Airline

Aviation experts rap M’sian authorities

By Kit

March 12, 2014

Malaysiakini 11:11AM Mar 12, 2014

Malaysian authorities have come under fire from aviation experts for fuelling what is believed to be misleading speculations about flight MH370, The Guardian reported.

“What is so mysterious here is the complete absence of any information, which to me tends to support a complete catastrophic failure at altitude. If the aircraft had come under control, it would have been picked up by some radar, or some radio communication.

“The complete absence of any information suggests there was a big failure and it was very sudden,” said Steve Marks, a lawyer at the US firm Podhurst Orseck, which represented relatives of victims of a SilkAir crash in Asia in 1997 and the Air France crash in 2009 (right).

Marks said he was suspicious of information being released by Malaysia.

“In my opinion terrorism and pilot suicide are very remote and farfetched. It can’t be ruled out 100 percent, but it certainly shouldn’t be the focus.

“That kind of speculation without proof is very damaging and hurtful to the families,” he said, adding that the most likely explanation for the plane’s disappearance was a sudden technical failure.

“It is not uncommon in plane crashes over water to have a very extended search.”

A Malaysian military source told Reuters that the Beijing-bound plane changed course and was detected over the Malacca Straits at a lower altitude, several hundred miles from where it lost contact with air traffic control. But this was later denied.

Commenting on the report, Marks said: “I want to know the basis for those claims. If they were visible observations they are not going to be reliable, especially at higher altitudes. For them to positively identify that the aircraft came over the Malacca Straits, the transponder would have to have been working.”

“If there was power to the transponder there would have been power to the radio. In that event why would the pilot not have communicated a problem? There are a lot of questions about that claim,” he told the British newspaper.

Authorities not sharing full info

The Guardian’s Flightglobal operations and safety editor David Learmount said Malaysian investigators should be more transparent.

“The Malaysia authorities are likely to have a lot more information than they are sharing with us,” he said.

“I think the Malaysian military knows a lot more about the position of the aircraft than has come out. But the military don’t appear to be in charge of the search.

“The problem is that the various government agencies are not communicating effectively,” Learmount said.

“If they have military tracking information, why are they still looking both sides of the peninsula?”

“It’s impossible to deduce what happened. If a pilot changes the course of an aircraft he usually tells air traffic control straightaway,” Learmount added.

Sharing his views on his blog, Learmount said there were many information sources that do not appear to have been effectively used in this case.

“As a result the families of the missing passengers and crew are being kept in the dark, and the search areas now extended to both sides of the peninsula have become so wide that it is clear that tracking information on the aircraft has not been used effectively.

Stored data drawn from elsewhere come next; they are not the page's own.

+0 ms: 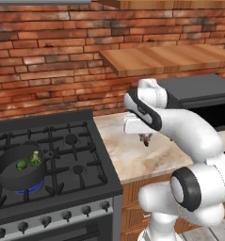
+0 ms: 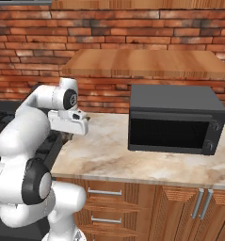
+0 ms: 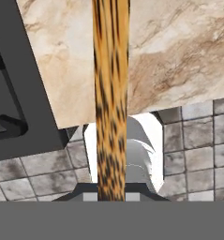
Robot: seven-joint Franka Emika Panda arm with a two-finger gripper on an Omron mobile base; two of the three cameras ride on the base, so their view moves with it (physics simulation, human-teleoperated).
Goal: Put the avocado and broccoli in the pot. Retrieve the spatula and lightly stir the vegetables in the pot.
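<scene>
Avocado (image 1: pixel 21 164) and broccoli (image 1: pixel 36 157) both already in the pot (image 1: pixel 20 168), sitting on the stove's (image 1: pixel 81 155) front-left burner, blue flame showing under it; loading half looks done. Spatula (image 3: pixel 110 93) retrieved: clamped in the gripper (image 1: pixel 145 139), jaws closed tight on it, hovering above the marble counter (image 2: pixel 147 160) just right of the stove edge, well apart from the pot. In the hand view, long axis runs straight out along the gripper's line, brown grained wood crossing the counter edge; held end down at the jaws, far end cut off by the frame, so head or handle can't be told. In the left base view, only a small dark stub visible below the hand. Left to do, judging by this: carry over to the pot, dip in, stir lightly.
</scene>
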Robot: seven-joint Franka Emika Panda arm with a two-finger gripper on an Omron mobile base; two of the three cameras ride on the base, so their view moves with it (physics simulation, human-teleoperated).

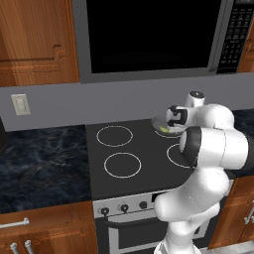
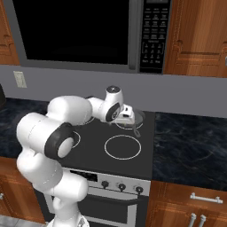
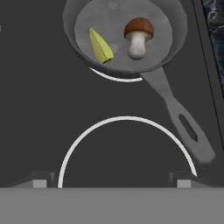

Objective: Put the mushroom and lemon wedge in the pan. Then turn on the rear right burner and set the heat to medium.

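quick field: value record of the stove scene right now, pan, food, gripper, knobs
pan: grey, on the rear right burner of the black stove
pan handle: points toward the stove front, beside the front right burner
mushroom: in the pan, brown cap
lemon wedge: in the pan, beside the mushroom, not touching it
gripper: above the stove near the pan, holding nothing, fingers wide apart
knobs: row on the stove front, settings too small to read

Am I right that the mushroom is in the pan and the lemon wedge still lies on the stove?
Not quite. The hand view shows the lemon wedge lying in the pan too, beside the mushroom, not on the stove glass.
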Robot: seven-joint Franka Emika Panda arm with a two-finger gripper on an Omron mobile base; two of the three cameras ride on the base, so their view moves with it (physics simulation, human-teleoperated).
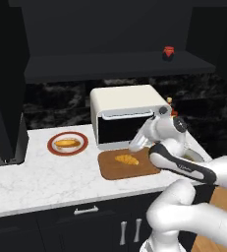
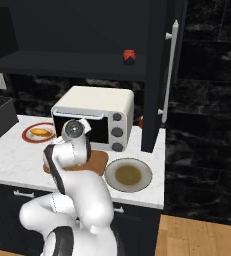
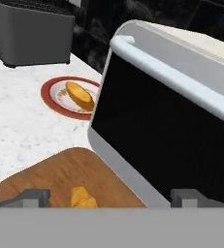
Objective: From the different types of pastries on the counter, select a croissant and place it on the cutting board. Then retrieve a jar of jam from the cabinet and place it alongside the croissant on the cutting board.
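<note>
**Croissant Placed; Jam Pending**

With the croissant lying on the cutting board, the gripper hangs just above it, jaws wide and empty. Far right, the jar of jam sits on the cabinet shelf, awaiting retrieval.

the croissant lies on the cutting board, which sits on the counter directly in front of the toaster oven. to the left of the board, a plate carries the other pastry. my gripper hangs just above the croissant, jaws wide apart. a second plate rests to the right of the board. the jar of jam stands on the cabinet shelf, above and behind the oven's right end.
</note>
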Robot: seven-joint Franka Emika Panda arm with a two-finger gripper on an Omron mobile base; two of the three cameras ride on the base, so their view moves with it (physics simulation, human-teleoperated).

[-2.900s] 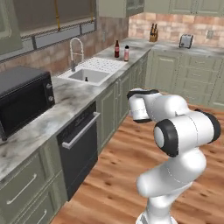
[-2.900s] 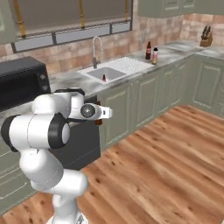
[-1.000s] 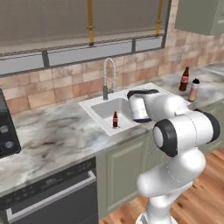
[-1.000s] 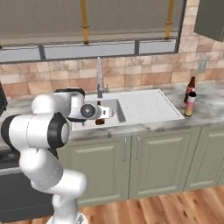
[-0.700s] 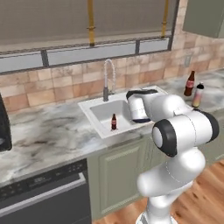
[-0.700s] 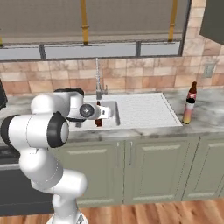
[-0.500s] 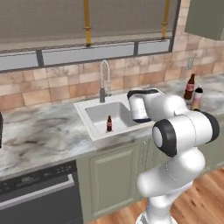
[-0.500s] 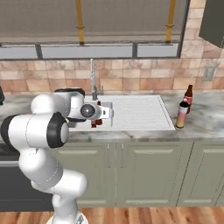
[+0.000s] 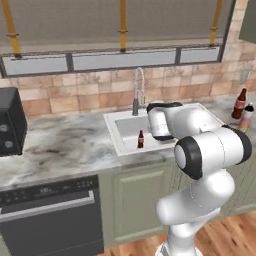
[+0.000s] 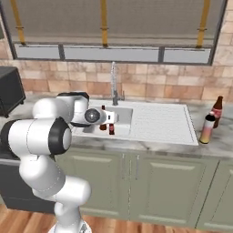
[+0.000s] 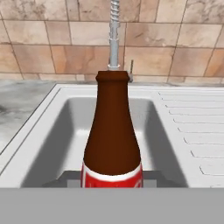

“There is an all-pervasive sense of a chaotic lack of coordination between the Malaysian agencies which has hindered the establishment of an effective search strategy,” he added.

‘Handling it like a domestic issue’

Meanwhile, a Bloomberg report took the Malaysian government to task over the matter.

“They’re handling a huge global issue as if it was domestic politics,” Clive Kessler, Emeritus Professor of Sociology and Anthropology at the University of New South Wales told Bloomberg.

“With the cause of the disappearance still unknown you can understand the need for discretion and caution, but it’s being perceived in Malaysia and elsewhere in the region as a bid to hide the truth,” he added.

Kessler said Prime Minister Najib Abdul Razak’s administration is sending the message that people should let the “government tell them what they need to know, when they need to know it, and not before.”

“That’s the way they’ve acted for generations and they are starting to find out it doesn’t work anymore,” he added.